Scan the listing below for the word "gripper" and copy every line that has it.

***

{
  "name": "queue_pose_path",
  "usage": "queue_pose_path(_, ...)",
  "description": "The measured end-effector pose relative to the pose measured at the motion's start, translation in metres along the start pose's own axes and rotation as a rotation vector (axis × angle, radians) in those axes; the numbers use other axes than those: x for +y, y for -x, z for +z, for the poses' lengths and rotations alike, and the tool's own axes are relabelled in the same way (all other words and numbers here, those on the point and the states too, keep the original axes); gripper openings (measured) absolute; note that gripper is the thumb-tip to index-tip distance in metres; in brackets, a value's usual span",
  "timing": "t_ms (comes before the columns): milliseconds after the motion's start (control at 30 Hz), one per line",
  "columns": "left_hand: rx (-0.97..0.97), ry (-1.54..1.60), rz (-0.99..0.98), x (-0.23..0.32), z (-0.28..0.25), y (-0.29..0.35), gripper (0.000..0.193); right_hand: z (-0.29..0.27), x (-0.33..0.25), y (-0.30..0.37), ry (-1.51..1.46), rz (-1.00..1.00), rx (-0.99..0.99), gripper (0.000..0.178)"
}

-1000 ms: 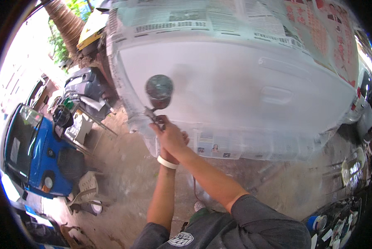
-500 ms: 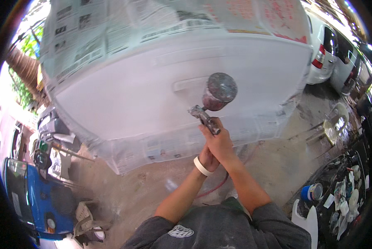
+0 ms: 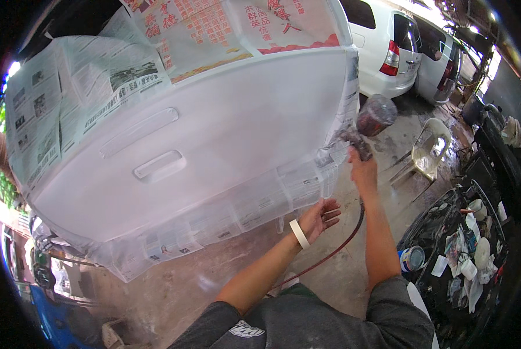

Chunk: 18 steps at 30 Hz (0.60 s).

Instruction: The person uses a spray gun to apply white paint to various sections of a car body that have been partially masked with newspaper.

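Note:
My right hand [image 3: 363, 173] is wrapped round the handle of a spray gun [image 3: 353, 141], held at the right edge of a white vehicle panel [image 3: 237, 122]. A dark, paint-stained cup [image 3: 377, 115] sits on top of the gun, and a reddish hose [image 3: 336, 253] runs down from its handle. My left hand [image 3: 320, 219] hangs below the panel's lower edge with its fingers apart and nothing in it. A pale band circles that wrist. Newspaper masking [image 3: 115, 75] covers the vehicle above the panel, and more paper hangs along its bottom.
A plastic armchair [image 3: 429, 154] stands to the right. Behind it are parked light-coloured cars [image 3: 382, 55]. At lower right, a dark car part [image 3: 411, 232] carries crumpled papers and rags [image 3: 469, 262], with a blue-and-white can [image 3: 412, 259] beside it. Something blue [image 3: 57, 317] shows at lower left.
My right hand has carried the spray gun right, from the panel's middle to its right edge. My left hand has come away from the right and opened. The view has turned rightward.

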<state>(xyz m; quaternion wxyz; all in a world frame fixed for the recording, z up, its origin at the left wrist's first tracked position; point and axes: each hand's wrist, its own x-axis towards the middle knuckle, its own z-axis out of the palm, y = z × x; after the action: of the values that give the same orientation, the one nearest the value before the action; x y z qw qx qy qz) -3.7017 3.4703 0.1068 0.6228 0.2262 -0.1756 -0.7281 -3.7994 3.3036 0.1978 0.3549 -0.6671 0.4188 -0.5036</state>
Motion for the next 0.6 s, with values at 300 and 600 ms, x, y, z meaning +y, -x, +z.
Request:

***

▶ _WRITTEN RESPONSE_:
  "description": "The measured end-effector pose relative to the pose measured at the motion's start, translation in metres along the start pose's own axes and rotation as a rotation vector (axis × angle, radians) in those axes; the numbers use other axes than those: x for +y, y for -x, z for +z, for the poses' lengths and rotations alike, and the tool's own axes are relabelled in the same way (all other words and numbers here, those on the point and the states too, keep the original axes); gripper openings (measured) absolute; note that gripper is the thumb-tip to index-tip distance in metres; in brackets, a value's usual span",
  "columns": "left_hand: rx (-0.97..0.97), ry (-1.54..1.60), rz (-0.99..0.98), x (-0.23..0.32), z (-0.28..0.25), y (-0.29..0.35), gripper (0.000..0.193); right_hand: z (-0.29..0.27), x (-0.33..0.25), y (-0.30..0.37), ry (-1.51..1.46), rz (-1.00..1.00), rx (-0.99..0.99), gripper (0.000..0.178)"

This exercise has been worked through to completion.